In 2002, the New Mexico Oil and Gas Conservation Division (NMOCD) granted
approval to allow infill drilling to 160-acre spacing in the lower-productivity
portion of the Fruitland Coal pool. The Company conducted a successful pilot
test of the concept during 2001.
Beginning in 1997, with the Fruitland Coal play reaching maturity, the Company
began placing greater emphasis on increasing production from conventional
gas-producing formations, such as the Mesaverde, the Pictured Cliffs and the
Dakota. The Mesaverde formation, which consists of the Lewis Shale, Cliffhouse,
Menefee and Point Lookout sands, is the largest producing conventional formation
in the San Juan Basin. In 2002, the Company continued its ongoing infill
drilling program in this formation. This brought total proved undeveloped
reserves added in the Mesaverde formation over the last five years to more than
450 BCFE and the Company has subsequently developed just over half of these
reserves. In 2002, net production from the conventional gas-producing formations
averaged 323 MMCF of natural gas per day and 28.2 MBbls of NGLs per day.
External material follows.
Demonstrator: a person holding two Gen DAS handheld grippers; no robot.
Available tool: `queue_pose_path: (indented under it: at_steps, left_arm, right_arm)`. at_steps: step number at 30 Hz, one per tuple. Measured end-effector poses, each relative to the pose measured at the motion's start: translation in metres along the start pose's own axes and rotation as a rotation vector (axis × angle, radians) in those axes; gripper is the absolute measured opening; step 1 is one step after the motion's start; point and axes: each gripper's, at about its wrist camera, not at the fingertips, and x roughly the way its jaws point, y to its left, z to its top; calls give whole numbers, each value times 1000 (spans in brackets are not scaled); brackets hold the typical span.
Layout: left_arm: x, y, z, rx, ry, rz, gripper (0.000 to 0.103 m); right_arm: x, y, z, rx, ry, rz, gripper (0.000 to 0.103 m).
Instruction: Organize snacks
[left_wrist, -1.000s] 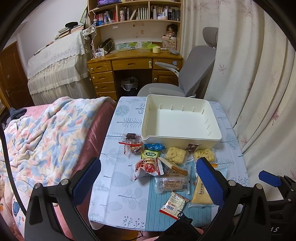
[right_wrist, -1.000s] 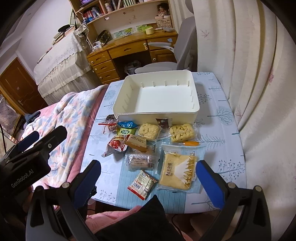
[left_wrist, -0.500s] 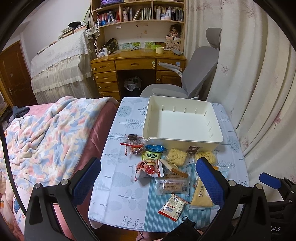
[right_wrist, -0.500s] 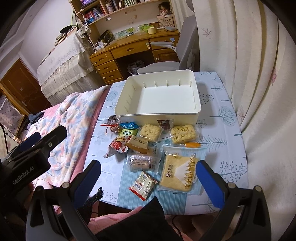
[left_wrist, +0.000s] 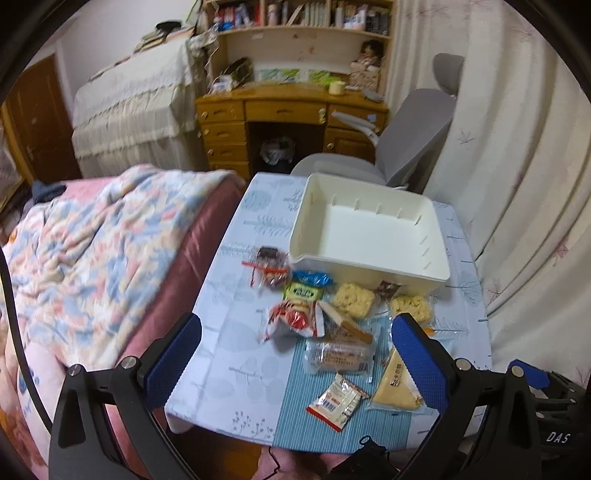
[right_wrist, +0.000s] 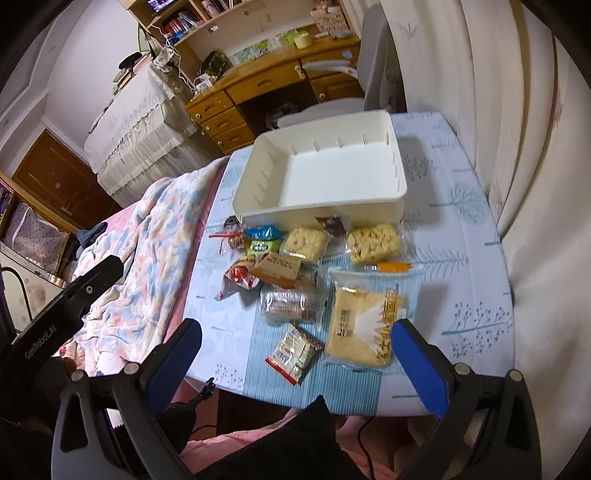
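Bin (right_wrist: 397, 192) sits empty at the table's (right_wrist: 476, 258) far side, snacks in a loose cluster just before its near wall, cake pack (right_wrist: 365, 328) largest and nearest. Both views have tilted and shifted since a second ago; nothing on the table has moved, so sorting has not begun. Left gripper (left_wrist: 295, 354) and right gripper (right_wrist: 295, 354) hover wide open, holding nothing.
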Motion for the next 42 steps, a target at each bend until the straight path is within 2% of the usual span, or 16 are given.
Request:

In the first quarter of 2002, the Company also received approval from the NMOCD
to infill drill the Dakota formation. As a result of the increased spacing order
and a complete reservoir assessment, during 2002 the Company added 255 BCFE of
proved undeveloped reserves in the formation. In addition, the Company drilled
11 80-acre Dakota wells in 2002 and has interests in over 5,000 additional
undrilled 80-acre Dakota locations.
In the Pictured Cliffs formation, during 2002 the Company, in partnership with
two other operators, received approval from the NMOCD to complete 30 pilot wells
on 80-acre spacing, in lieu of the 160-acre spacing currently permitted. This
pilot will evaluate whether more wells are needed to extract the Pictured Cliffs
formation's remaining gas. Basin wide, the Pictured Cliffs formation has yielded
3.6 TCF gross of natural gas from 6,200 wells. The Company operates about one-
third of these wells and owns interests in many others. This pilot testing is
expected to allow a more thorough evaluation of this potentially significant
reservoir.
During 2002, the Company continued its cost management efforts in the San Juan
Basin. Year-over-year, net operated capital costs were reduced approximately $5
million from comparable projects in 2001 as a result of a variety of process
improvements. Similarly, lease operating expenses were essentially the same as
in 2001, despite inflationary and operational cost pressures. This was achieved
primarily through compression optimization and salt water disposal cost savings.
Wind River Basin
The Madden Field, located in the Wind River Basin, covers more than 70,000 acres
in Wyoming's Fremont and Natrona counties. Net production averaged 79 MMCF of
natural gas per day in 2002 and came from multiple horizons ranging in depth
from 5,000 feet to over 25,000 feet, where the deep Madison formation occurs.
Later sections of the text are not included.